Kabinenin ana direkleri bile buna göre belirlendi. İçişleri ve ekonomi bakanlıkları işlevini tamamlamış ve artık ayak bağı olmaya başlayan isimlerden alınıp yeni döneme uygun figürlere bırakıldı. MİT ve Dış İşleri Bakanlığı birer strateji merkezi gibi çalışıp hem içeriyi hem de dışarıyı Batılı dostlarıyla işbirliği halinde düzenlemeye hız verdi.
28 Mayıs seçimi iktidar için kurumların (bunlara partiler dahil) anlamını yitirdiği, anayasa ve uluslararası sözleşmenin işlevsiz hale getirildiği, seçimlerin bir gösteriye dönüştüğü, hadi adını koyalım, totaliter, baskıcı bir ülke haline gelmesi için eşiğin atlandığı tarih oldu.
MUHALEFETİN GÖRMEDİĞİ
Türkiye yeni bir seçimin eşiğinde. Yine çokça ittifak ve aday konuşuluyor. Rejimin yönelimi, buna engel olmak için yapılması gerekenler ve tabi halkın talepleri, beklentileri yine gündemde yok.

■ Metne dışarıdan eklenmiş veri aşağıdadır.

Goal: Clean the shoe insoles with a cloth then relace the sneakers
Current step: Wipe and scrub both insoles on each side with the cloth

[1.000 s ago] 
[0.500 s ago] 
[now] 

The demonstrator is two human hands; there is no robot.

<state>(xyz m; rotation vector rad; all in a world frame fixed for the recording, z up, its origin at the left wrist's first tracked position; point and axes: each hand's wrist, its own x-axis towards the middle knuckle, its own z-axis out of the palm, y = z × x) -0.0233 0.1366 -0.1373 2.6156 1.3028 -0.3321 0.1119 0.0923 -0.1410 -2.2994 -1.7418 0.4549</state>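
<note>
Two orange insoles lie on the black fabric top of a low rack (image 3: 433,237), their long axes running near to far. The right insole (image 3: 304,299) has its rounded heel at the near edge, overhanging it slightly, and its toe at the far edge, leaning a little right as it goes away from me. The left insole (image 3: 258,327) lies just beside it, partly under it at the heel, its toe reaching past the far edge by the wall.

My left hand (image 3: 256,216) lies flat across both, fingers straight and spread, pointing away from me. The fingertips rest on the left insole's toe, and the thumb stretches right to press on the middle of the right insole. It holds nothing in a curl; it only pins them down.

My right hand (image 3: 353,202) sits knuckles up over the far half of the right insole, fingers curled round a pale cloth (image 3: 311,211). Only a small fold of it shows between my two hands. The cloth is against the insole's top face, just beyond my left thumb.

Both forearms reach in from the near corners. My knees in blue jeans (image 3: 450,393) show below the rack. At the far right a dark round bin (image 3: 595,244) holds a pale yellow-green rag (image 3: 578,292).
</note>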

Görünen şu ki sağ muhalefet rejimin gidişini gördü, kabullendi ve buna göre pozisyon aldı. Bu rejim içinde etkili bir role talip oldu.
Kürt siyaseti ülkede ve bölgede yaşanan gelişmeleri sezdi, kendine yeni bir yer açmaya çalışıyor. Şimdilik kafası net değil.

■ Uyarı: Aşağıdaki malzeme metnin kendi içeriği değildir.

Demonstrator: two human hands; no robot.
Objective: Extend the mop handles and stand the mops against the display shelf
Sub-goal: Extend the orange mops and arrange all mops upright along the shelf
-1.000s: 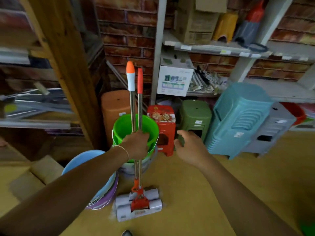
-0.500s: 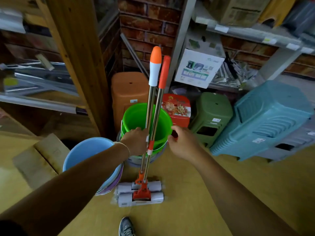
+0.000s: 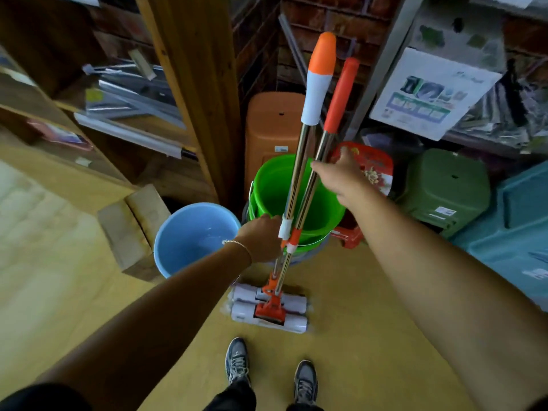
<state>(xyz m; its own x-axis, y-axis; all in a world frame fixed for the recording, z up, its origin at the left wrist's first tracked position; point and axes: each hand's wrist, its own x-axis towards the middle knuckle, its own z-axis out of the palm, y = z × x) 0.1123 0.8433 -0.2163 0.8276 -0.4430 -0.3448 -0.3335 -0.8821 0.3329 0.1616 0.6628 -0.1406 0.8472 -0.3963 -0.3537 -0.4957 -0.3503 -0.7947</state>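
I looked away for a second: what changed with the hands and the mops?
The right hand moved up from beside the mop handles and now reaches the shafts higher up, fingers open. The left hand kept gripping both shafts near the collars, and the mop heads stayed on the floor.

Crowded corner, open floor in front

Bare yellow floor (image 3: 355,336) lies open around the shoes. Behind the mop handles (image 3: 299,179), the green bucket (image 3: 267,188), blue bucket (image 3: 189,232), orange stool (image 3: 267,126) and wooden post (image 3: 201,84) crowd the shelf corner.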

Burada en ilginç durumda olan sol-sosyal demokrat cenah. CHP dahil önemli bir bölümü çok normal bir ülkede siyaset yapar gibi bir hal içindeler. Parti içi dengeler bazen tüm bu hayatın üzerine çıkıyor. Dil kekeme, el çok titrek kalıyor. Rejime cepheden karşı çıkabilecek söylemden çok uzak.

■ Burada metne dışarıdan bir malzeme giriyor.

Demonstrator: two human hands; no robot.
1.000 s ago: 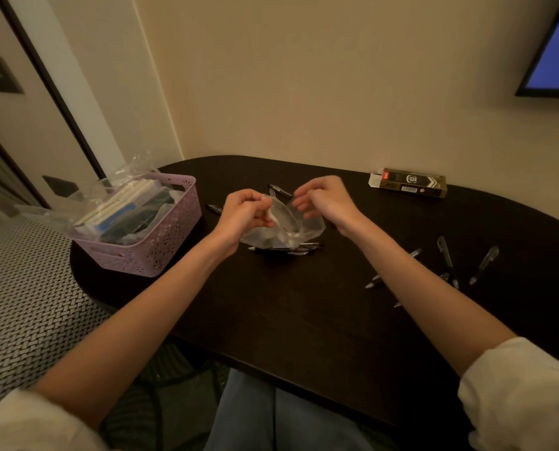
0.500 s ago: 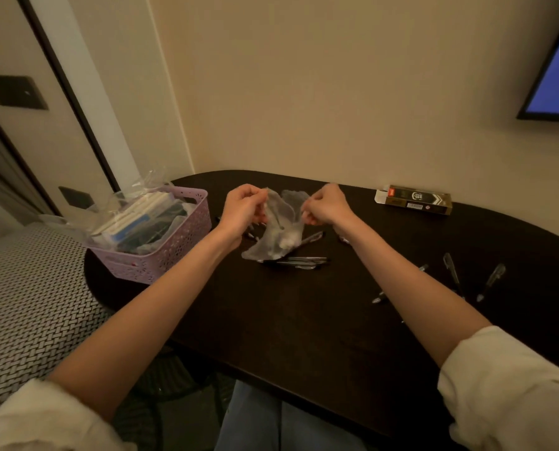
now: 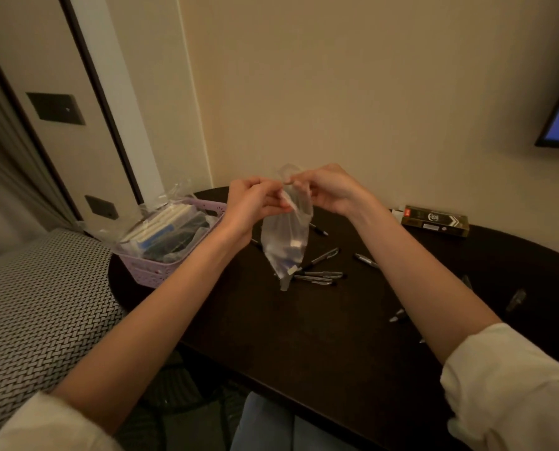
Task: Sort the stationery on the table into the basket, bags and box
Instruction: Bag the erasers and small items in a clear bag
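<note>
Both the left hand [image 3: 252, 203] and the right hand [image 3: 328, 190] pinched the top of a clear plastic bag [image 3: 286, 242], which hung above the dark table [image 3: 304, 336] with small pale items inside too blurred to name. Below and right of it loose pens [image 3: 320, 275] lay scattered, some dim toward the right edge. The lilac basket [image 3: 161, 268] of packets stood left at the table's edge, the box [image 3: 434, 220] far right by the wall.
</note>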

Sosyalist solun önemli bölümü de bu gürültü içinde kayboldu. Sanki seçimler tek çıkış yoluymuş gibi davranıp bir ilçenin, ilin kazanılmasının ya da çok oy almanın peşine takıldılar. Tek başına Hatay ve Dersim’de yaşanan ittifak tartışmaları bile yaşanan durumun tuhaflığını göstermeye yeter. Muhalefet, yerel seçimleri rejimin inşasında bir ara durak olarak kabul ederse, çubuğu rejime ve rejimin yarattığı tahribata bükerse hem seçim sürecini hem sonrasını çok daha güçlü karşılayabilir.
BEREKET YURTTAŞ VAR
Erdoğan, Kalın, Fidan, Bahçeli de biliyor ki onlar için en büyük engel rejim inşasına başladıkları ilk günden itibaren karşı duran halkın varlığı. Orayı çözemediler, ikna edemediler. Sürekli kendini yeni formlarla (Gezi’den Cumhuriyet kutlamalarına kadar) ifade etmeye çalıştı. Tehlikenin farkında olduklarını hissettirdi.
Halkın önemli bölümünde egemen olan bu duygu ve fikir örgütlü bir mücadeleye dönüşürse çok da uzun olmayan bir vadede iki önemli sonuç üretebilir.
Birincisi iktidar cephesinde var olan çelişkileri derinleştirir, çatlağı büyütür, zayıflatır. İkincisi ise başka türlü bir hayatın ve ülkenin varlığı çok daha güçlü hissedilir.
Kısacası muhalefet Hatay’a bakıp karar verecek. Ya birbirine benzeyenlerden en az kötüsünü tercih edip iktidarın iklimine su taşıyacak ya da orada yaşanan büyük dayanışmayla ayakta kalkmaya çalışanlara eşlik edecek.